Truck bashes Brilex building, but catastrophe averted
YOUNGSTOWN — It may be difficult to convince anyone to work again in the Brilex Industries basement office near the Madison Avenue Expressway.
A pickup truck came off the eastbound expressway and onto the exit ramp to Crescent Street on the North Side and crashed through the wall about 12:15 p.m. Thursday. The exit ramp is a short distance west of the overpass at Martin Luther King Jr. Boulevard.
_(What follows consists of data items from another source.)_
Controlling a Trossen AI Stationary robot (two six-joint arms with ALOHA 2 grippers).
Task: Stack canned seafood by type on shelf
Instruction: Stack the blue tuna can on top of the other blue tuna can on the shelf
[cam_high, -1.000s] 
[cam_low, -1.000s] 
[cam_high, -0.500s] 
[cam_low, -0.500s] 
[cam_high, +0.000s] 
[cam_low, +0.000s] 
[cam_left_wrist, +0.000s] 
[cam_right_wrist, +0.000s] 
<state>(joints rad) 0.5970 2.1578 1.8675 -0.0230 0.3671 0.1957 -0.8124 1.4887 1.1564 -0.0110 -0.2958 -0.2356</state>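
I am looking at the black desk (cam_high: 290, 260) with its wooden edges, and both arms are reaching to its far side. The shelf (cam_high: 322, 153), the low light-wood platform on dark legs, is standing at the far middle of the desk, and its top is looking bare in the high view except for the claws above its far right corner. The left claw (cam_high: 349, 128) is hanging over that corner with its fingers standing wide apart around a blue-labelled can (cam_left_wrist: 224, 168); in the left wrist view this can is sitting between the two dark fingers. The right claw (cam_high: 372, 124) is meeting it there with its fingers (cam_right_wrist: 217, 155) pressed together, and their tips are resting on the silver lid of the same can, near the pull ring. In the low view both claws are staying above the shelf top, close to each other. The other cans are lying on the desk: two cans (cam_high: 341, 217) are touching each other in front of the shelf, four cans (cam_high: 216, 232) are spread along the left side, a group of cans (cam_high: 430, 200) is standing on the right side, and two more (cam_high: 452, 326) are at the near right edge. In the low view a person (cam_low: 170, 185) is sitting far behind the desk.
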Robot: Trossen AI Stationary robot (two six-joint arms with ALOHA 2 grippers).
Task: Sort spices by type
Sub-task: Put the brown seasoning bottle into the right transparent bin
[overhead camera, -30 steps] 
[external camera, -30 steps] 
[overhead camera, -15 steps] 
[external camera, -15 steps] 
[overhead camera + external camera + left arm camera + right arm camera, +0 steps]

The front of the truck went across the office and into the back wall, before it came to rest against the back wall. Part of the truck’s bed remained outside the building. The truck also struck a generator on its way into the building.
Below the truck are two desks, where an employee works, but he was not there at the time.
“Thank God nobody got hurt,” one employee said as she watched workers get the gas line to the generator capped and the generator removed so that the truck could be removed.
“It’s a blessing,” said Youngstown Fire Department Battalion Chief John Lightly. No one inside the building was injured. The four people in the truck were able to remove themselves from the truck on their own, Lightly said.
The driver of the truck had a laceration and was taken to nearby St. Elizabeth Youngstown Hospital for treatment.
Arthur Green of Youngstown, one of the three adults and one toddler in the truck, said the driver Steven Haywood suffered a big cut on his leg.
Green said the truck lost its brakes while on the expressway. The exit ramp the driver took slopes downhill and T-bones into Crescent Street. To make matters worse, the exit ramp curves to the right the entire way down.
Green said the driver “panicked” and veered left at the bottom of the ramp, which carried the truck toward the building.
The truck crossed Crescent Street, hit a fence in front of the building, crashing through it, then hit a large generator, knocking the generator into two cars parked next to it, damaging them. The truck traveled through a part of the wall containing windows for the office.
Lightly credited Brilex personnel for quickly getting the natural gas to the generator turned off and turning off the electricity. Those steps may have prevented the gas from causing an explosion.